Yu Bei, Willis Matt, Sun Peiyuan, Wang Jun
School of Information Studies, Syracuse University, Syracuse, NY 13244, USA.
J Med Internet Res. 2013 Jun 3;15(6):e108. doi: 10.2196/jmir.2513.
Consumer and patient participation proved to be an effective approach for medical pictogram design, but it can be costly and time-consuming. We proposed and evaluated an inexpensive approach that crowdsourced the pictogram evaluation task to Amazon Mechanical Turk (MTurk) workers, who are usually referred to as the "turkers".
To answer two research questions: (1) Is the turkers' collective effort effective for identifying design problems in medical pictograms? and (2) Do the turkers' demographic characteristics affect their performance in medical pictogram comprehension?
We designed a Web-based survey (open-ended tests) to ask 100 US turkers to type in their guesses of the meaning of 20 US pharmacopeial pictograms. Two judges independently coded the turkers' guesses into four categories: correct, partially correct, wrong, and completely wrong. The comprehensibility of a pictogram was measured by the percentage of correct guesses, with each partially correct guess counted as 0.5 correct. We then conducted a content analysis on the turkers' interpretations to identify misunderstandings and assess whether the misunderstandings were common. We also conducted a statistical analysis to examine the relationship between turkers' demographic characteristics and their pictogram comprehension performance.

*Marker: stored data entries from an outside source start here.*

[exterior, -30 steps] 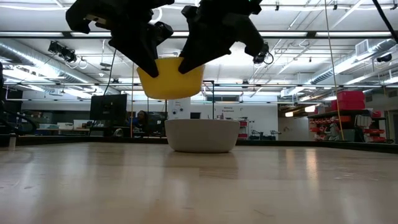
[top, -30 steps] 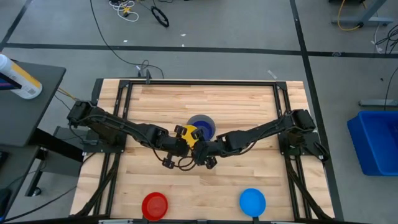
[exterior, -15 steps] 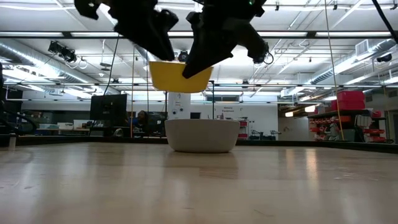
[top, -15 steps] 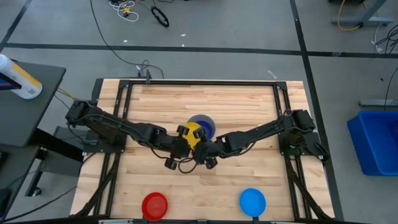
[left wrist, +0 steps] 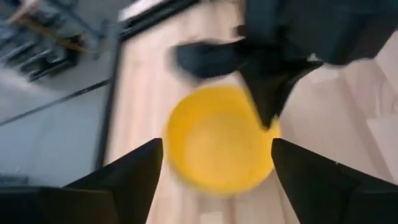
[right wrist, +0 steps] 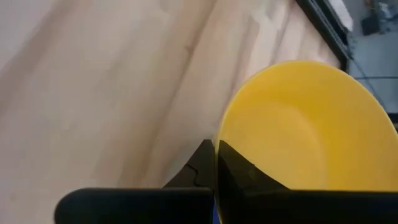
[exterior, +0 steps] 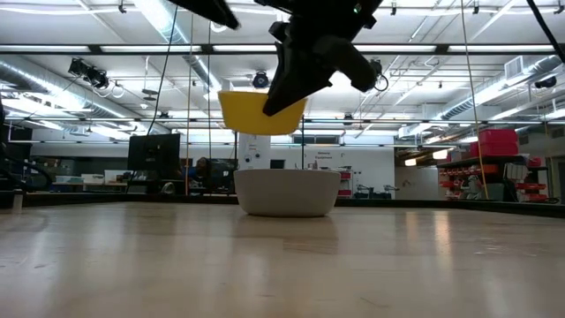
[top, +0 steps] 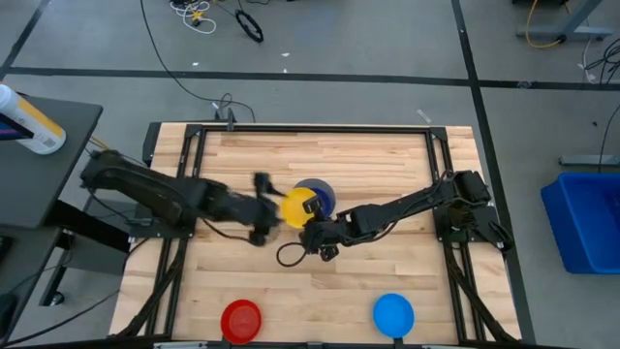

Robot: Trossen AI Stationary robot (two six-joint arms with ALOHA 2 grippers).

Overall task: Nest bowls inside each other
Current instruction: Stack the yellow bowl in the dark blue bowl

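Note:
The yellow bowl (top: 297, 206) hangs in the air over the middle of the table, with my right gripper (right wrist: 214, 154) shut on its rim. Just beyond it, the grey bowl (exterior: 287, 193) rests on its base on the table, and the dark blue bowl (top: 322, 193) sits inside it. My left gripper (left wrist: 217, 149) is open and stands back from the yellow bowl (left wrist: 217, 146) on its left side, touching nothing. The red bowl (top: 241, 319) and the light blue bowl (top: 393, 313) sit near the table's front edge. My right gripper pinches the yellow bowl's rim (right wrist: 219, 134) at its near right side, with one finger (right wrist: 239, 171) inside the bowl and the other (right wrist: 198, 167) outside. The fingers slant down from the table's right. The bowl (exterior: 260, 112) hangs mouth up, clear above the grey bowl.
A black frame (top: 194, 136) runs around the wooden table top (top: 368, 165). Bare wood lies at the back and between the red and light blue bowls. Beyond the table stand a blue bin (top: 586, 218) on the right and a bottle (top: 29, 121) on the left.
My left gripper has opened, let go of the yellow bowl and drawn back up and toward the table's left edge. The bowl stays in my right gripper; it has risen slightly and now hangs about level over the grey bowl.

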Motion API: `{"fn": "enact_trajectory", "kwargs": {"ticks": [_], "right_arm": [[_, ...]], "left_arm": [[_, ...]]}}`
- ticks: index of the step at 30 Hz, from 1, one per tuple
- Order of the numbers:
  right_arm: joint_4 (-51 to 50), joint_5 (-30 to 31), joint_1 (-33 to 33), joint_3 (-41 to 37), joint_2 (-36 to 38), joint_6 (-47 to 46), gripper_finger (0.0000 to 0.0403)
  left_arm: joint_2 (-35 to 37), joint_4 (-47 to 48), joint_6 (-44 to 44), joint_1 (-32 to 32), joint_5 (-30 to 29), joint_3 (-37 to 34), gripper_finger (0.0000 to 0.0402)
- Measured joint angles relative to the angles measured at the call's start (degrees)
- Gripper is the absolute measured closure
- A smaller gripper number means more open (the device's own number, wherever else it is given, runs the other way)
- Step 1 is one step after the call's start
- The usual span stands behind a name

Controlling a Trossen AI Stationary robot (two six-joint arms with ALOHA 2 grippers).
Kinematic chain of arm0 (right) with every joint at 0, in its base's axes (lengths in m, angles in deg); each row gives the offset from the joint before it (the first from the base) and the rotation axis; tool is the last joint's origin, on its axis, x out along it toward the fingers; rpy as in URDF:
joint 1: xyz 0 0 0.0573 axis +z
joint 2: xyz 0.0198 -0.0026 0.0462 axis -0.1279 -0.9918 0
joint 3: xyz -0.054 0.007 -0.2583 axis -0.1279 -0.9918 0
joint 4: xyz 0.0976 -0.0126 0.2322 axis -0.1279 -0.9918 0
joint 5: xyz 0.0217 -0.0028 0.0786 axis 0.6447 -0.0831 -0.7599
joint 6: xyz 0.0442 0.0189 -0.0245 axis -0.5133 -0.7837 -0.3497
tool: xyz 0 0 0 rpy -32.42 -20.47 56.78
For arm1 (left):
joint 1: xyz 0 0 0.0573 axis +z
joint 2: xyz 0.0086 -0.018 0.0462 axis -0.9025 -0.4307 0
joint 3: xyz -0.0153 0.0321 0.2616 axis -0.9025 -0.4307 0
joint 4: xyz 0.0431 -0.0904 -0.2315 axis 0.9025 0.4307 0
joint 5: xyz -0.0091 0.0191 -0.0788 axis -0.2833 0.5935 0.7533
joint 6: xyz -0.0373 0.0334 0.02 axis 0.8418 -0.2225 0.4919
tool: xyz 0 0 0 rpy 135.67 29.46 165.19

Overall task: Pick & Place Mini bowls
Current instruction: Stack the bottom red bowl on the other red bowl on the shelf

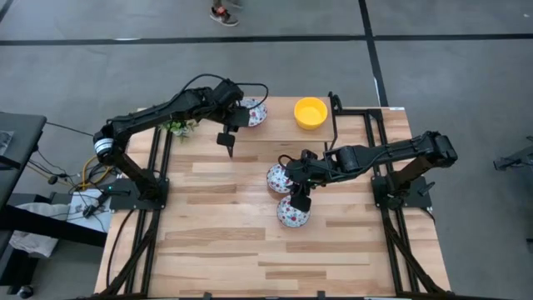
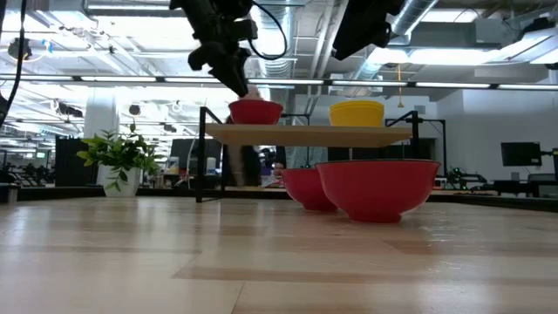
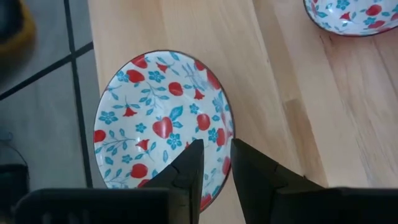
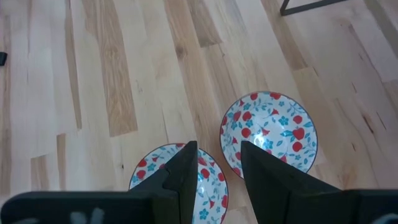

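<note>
One patterned mini bowl [image 1: 255, 113] [image 3: 161, 124], red outside in the low view [image 2: 255, 112], stands on its base on a raised wooden shelf [image 2: 314, 135] at the table's far edge. A yellow mini bowl [image 1: 311, 112] [image 2: 356, 113] stands to its right. My left gripper [image 1: 240, 117] [image 3: 217, 149] is slightly open, with one finger over the bowl's inside and one outside its rim. Two more patterned bowls [image 1: 279, 177] [image 1: 293, 214] [image 4: 268, 134] sit on the table. My right gripper [image 1: 298, 198] [image 4: 219, 158] hovers above them, open and empty. My left gripper comes from above with its fingers [image 3: 189, 171] on either side of the bowl's rim [image 3: 227, 140]. The bowl rests flat on the shelf. I cannot tell whether the fingers touch the rim.
A small green plant [image 1: 177, 127] [image 2: 122, 161] stands at the far left of the table. The shelf's black frame [image 1: 335, 117] rises beside the yellow bowl. Bare wood lies on the table's near half [image 1: 250, 258]. A person's foot [image 1: 223, 14] shows on the floor beyond.
</note>
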Motion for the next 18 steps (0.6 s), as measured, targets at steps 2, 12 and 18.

The survey was completed within 3 days of our posting the task to the MTurk, and the collected data are publicly available in the multimedia appendix for download. The comprehensibility for the 20 tested pictograms ranged from 45% to 98%, with an average of 72.5%. The comprehensibility scores of 10 pictograms were strongly correlated to the scores of the same pictograms reported in another study that used oral response-based open-ended testing with local people. The turkers' misinterpretations shared common errors that exposed design problems in the pictograms. Participant performance was positively correlated with their educational level.
The results confirmed that crowdsourcing can be used as an effective and inexpensive approach for participatory evaluation of medical pictograms. Through Web-based open-ended testing, the crowd can effectively identify problems in pictogram designs. The results also confirmed that education has a significant effect on the comprehension of medical pictograms. Since low-literate people are underrepresented in the turker population, further investigation is needed to examine to what extent turkers' misunderstandings overlap with those elicited from low-literate people.
事实证明,消费者和患者参与是医学象形图设计的有效方法,但可能成本高昂且耗时。我们提出并评估了一种低成本方法,即将象形图评估任务众包给亚马逊土耳其机器人(MTurk)的工作人员,这些工作人员通常被称为“土耳其机器人”。
回答两个研究问题:(1)土耳其机器人的集体努力对于识别医学象形图中的设计问题是否有效?(2)土耳其机器人的人口统计学特征是否会影响他们在医学象形图理解方面的表现?
我们设计了一项基于网络的调查(开放式测试),要求100名美国土耳其机器人输入他们对20个美国药典象形图含义的猜测。两名评判员将土耳其机器人的猜测独立编码为四类:正确、部分正确、错误和完全错误。象形图的可理解性通过正确猜测的百分比来衡量,每个部分正确的猜测计为0.5个正确。然后,我们对土耳其机器人的解释进行了内容分析,以识别误解并评估这些误解是否常见。我们还进行了统计分析,以研究土耳其机器人的人口统计学特征与他们的象形图理解表现之间的关系。
在我们将任务发布到MTurk后的3天内完成了调查,收集到的数据可在多媒体附录中公开获取以供下载。20个测试象形图的可理解性范围为45%至98%,平均为72.5%。10个象形图的可理解性得分与另一项使用基于口头回答的开放式测试对当地人进行研究中报告的相同象形图的得分高度相关。土耳其机器人的错误解释存在共同的错误,这些错误暴露了象形图中的设计问题。参与者的表现与他们的教育水平呈正相关。
结果证实,众包可作为医学象形图参与式评估的一种有效且低成本的方法。通过基于网络的开放式测试,大众可以有效地识别象形图设计中的问题。结果还证实,教育对象形图的理解有显著影响。由于低文化水平的人在土耳其机器人人群中代表性不足,需要进一步调查以研究土耳其机器人的误解与低文化水平人群引发的误解在多大程度上重叠。